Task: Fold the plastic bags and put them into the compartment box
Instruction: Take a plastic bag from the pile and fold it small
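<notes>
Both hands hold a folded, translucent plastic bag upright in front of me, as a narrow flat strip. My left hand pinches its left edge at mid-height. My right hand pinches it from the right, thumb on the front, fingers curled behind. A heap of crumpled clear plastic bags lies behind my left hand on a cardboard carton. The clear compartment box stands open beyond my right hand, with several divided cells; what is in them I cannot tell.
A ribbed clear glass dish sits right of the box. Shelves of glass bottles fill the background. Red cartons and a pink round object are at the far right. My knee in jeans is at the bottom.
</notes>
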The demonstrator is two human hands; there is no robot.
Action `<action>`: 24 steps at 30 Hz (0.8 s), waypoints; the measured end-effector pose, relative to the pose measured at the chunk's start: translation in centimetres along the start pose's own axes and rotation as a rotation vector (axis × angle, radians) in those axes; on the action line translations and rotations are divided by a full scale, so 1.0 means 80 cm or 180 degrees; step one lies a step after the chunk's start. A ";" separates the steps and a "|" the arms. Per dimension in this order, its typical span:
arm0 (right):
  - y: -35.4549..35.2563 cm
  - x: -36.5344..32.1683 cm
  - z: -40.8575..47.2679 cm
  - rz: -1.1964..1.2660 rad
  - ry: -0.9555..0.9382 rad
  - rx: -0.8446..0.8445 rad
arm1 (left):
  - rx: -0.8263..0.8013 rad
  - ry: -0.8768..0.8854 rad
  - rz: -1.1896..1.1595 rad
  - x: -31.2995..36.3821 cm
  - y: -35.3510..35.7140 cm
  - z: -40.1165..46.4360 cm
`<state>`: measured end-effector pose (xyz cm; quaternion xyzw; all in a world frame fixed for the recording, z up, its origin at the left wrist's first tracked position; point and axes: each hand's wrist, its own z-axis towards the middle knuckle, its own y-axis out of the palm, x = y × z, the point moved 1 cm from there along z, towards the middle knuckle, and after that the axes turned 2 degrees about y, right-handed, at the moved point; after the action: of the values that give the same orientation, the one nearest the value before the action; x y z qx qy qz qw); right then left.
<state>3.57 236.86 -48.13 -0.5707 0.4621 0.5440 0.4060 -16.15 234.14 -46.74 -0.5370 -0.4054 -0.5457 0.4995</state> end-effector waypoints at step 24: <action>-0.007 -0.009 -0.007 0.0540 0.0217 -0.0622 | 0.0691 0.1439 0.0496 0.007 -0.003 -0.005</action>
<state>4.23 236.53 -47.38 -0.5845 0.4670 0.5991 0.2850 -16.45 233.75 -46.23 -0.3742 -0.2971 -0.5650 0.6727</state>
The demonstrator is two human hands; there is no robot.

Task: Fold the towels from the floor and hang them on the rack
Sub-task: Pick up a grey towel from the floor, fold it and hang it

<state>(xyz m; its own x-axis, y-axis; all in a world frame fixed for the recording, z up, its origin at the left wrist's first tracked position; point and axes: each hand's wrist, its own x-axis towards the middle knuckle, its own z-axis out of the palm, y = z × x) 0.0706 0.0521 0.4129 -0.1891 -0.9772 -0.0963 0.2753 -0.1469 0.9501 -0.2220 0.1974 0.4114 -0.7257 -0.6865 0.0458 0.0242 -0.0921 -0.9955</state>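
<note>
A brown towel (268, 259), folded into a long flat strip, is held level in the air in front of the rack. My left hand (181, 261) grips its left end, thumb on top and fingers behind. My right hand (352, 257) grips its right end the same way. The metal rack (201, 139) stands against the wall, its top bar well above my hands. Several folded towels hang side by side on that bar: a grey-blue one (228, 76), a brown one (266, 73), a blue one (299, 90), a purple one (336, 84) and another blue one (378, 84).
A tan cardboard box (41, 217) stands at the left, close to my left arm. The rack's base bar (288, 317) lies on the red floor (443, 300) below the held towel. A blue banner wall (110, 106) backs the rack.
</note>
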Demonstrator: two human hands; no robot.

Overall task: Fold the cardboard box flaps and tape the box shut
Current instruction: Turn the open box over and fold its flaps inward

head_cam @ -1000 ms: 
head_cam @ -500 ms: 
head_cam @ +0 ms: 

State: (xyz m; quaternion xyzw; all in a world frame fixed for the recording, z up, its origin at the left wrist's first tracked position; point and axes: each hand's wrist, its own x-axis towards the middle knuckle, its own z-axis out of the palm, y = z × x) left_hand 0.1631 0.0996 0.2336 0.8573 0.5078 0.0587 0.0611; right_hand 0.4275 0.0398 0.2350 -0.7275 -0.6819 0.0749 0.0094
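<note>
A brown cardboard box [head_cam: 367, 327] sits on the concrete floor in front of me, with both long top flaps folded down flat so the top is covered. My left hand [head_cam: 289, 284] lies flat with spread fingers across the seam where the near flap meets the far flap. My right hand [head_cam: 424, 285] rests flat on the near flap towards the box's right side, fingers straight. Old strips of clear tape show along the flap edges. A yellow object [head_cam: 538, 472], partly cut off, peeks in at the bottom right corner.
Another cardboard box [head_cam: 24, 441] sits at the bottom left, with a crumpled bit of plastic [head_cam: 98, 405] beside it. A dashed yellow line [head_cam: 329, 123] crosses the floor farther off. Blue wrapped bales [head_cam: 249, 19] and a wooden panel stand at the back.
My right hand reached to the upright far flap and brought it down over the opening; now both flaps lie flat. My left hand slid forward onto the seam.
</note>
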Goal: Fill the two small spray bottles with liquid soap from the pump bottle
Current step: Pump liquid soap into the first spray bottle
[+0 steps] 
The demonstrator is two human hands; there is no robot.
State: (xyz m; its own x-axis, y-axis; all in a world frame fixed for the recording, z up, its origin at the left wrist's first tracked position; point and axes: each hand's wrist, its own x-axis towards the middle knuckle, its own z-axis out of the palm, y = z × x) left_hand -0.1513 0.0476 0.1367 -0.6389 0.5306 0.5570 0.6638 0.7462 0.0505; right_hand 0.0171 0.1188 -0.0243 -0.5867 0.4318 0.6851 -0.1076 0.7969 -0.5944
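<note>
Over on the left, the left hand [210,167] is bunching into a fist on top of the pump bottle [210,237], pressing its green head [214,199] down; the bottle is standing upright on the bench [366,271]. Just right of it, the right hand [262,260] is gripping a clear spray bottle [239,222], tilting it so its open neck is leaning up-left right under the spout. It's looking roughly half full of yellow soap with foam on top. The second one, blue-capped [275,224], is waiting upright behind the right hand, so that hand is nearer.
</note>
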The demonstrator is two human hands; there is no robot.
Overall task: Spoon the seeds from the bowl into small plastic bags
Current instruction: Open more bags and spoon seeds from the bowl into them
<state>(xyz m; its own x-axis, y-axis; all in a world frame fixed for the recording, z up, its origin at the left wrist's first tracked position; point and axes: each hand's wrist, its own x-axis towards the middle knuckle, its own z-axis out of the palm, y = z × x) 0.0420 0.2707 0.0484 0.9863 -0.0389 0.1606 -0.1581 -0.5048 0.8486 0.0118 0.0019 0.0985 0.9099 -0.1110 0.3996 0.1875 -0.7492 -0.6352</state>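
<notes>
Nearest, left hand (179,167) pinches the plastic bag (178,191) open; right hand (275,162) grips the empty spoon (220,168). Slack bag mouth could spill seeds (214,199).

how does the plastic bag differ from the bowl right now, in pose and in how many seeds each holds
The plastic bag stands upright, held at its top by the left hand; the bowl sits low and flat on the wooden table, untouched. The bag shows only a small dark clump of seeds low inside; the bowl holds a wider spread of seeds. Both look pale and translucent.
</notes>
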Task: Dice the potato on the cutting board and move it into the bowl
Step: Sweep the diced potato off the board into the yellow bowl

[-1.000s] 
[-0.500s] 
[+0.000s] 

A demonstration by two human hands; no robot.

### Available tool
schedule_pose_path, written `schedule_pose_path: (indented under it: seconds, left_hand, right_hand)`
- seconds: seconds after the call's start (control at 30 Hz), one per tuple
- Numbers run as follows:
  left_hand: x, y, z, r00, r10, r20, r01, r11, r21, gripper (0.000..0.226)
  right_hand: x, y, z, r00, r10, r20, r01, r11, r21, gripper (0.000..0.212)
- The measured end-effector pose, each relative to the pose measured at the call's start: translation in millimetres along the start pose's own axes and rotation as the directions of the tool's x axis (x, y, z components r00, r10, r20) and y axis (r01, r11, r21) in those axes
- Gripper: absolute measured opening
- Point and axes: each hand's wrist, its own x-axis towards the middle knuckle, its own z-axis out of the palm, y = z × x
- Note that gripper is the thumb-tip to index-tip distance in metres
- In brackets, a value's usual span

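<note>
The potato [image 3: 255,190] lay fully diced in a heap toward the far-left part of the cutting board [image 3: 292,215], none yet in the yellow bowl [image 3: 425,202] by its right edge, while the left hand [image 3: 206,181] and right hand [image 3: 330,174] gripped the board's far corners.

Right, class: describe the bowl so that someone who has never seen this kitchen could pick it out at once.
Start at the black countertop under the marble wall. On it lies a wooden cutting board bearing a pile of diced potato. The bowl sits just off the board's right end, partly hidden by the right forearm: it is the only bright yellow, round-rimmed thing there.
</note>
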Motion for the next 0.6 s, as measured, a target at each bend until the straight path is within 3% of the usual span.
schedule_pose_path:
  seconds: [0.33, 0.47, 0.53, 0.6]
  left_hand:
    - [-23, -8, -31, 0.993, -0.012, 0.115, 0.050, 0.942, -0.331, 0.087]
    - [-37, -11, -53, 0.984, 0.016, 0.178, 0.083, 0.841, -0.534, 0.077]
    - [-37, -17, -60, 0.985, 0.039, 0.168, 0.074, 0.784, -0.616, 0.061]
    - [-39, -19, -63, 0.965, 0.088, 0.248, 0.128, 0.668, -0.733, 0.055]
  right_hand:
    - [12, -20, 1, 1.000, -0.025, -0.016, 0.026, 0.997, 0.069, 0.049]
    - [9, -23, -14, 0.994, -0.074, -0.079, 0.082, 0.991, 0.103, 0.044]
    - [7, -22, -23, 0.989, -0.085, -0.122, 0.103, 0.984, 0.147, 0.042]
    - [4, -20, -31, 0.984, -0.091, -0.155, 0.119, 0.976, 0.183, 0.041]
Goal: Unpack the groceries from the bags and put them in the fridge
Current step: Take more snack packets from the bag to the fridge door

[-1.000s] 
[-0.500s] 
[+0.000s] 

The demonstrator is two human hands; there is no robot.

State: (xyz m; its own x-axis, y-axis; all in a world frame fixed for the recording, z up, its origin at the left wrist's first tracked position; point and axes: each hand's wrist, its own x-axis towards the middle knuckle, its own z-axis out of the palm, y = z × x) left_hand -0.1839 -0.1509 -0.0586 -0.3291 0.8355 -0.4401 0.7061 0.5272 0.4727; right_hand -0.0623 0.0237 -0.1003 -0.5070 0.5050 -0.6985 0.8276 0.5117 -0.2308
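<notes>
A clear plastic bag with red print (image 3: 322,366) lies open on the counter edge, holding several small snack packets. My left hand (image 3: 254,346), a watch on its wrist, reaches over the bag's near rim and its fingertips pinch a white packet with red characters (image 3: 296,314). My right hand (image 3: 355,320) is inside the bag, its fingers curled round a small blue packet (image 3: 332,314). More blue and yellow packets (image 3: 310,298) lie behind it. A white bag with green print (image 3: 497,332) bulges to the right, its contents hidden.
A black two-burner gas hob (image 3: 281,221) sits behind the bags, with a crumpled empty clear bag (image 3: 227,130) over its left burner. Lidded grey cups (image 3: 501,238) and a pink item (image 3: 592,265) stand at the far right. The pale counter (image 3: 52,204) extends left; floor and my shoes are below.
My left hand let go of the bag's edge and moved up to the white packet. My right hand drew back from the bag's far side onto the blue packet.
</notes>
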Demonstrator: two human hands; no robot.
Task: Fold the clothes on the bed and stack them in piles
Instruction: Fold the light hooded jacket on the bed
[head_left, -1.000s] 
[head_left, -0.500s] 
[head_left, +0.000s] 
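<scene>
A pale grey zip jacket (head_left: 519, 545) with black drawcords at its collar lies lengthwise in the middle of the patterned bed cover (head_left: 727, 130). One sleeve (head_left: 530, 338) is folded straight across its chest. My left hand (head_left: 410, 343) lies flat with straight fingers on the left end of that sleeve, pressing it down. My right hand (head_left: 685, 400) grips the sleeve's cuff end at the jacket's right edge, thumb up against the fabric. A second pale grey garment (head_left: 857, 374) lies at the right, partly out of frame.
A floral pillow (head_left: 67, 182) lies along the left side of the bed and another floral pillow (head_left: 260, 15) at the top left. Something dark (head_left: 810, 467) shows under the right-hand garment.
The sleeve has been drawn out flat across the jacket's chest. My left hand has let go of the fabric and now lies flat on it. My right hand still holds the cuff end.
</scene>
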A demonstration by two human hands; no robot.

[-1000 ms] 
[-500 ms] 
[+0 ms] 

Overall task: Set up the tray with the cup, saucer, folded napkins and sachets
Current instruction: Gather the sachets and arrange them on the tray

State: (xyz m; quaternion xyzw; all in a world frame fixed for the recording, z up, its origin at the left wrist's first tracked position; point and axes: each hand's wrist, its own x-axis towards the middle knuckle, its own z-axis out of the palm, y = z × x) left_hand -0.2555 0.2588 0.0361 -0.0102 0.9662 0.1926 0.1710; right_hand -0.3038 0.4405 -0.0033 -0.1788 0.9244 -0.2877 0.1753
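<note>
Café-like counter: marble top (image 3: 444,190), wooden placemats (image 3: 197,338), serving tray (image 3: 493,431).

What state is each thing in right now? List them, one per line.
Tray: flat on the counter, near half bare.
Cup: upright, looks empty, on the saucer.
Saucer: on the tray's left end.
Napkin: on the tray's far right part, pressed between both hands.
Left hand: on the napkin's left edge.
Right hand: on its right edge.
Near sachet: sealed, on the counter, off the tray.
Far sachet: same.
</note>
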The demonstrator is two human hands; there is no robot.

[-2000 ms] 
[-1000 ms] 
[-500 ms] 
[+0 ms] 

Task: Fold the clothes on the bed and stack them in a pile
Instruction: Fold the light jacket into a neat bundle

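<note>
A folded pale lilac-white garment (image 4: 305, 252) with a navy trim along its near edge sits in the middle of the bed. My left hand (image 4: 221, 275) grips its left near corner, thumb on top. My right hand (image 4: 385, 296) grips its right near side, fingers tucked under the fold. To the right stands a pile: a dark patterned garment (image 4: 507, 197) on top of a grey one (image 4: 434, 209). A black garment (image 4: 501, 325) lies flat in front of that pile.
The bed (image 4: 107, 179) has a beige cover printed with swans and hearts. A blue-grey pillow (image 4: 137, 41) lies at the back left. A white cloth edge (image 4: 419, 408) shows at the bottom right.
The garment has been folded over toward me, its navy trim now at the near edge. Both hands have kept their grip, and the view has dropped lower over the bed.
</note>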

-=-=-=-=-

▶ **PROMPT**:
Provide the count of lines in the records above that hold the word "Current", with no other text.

▶ **SOLUTION FOR THIS EXERCISE**:
5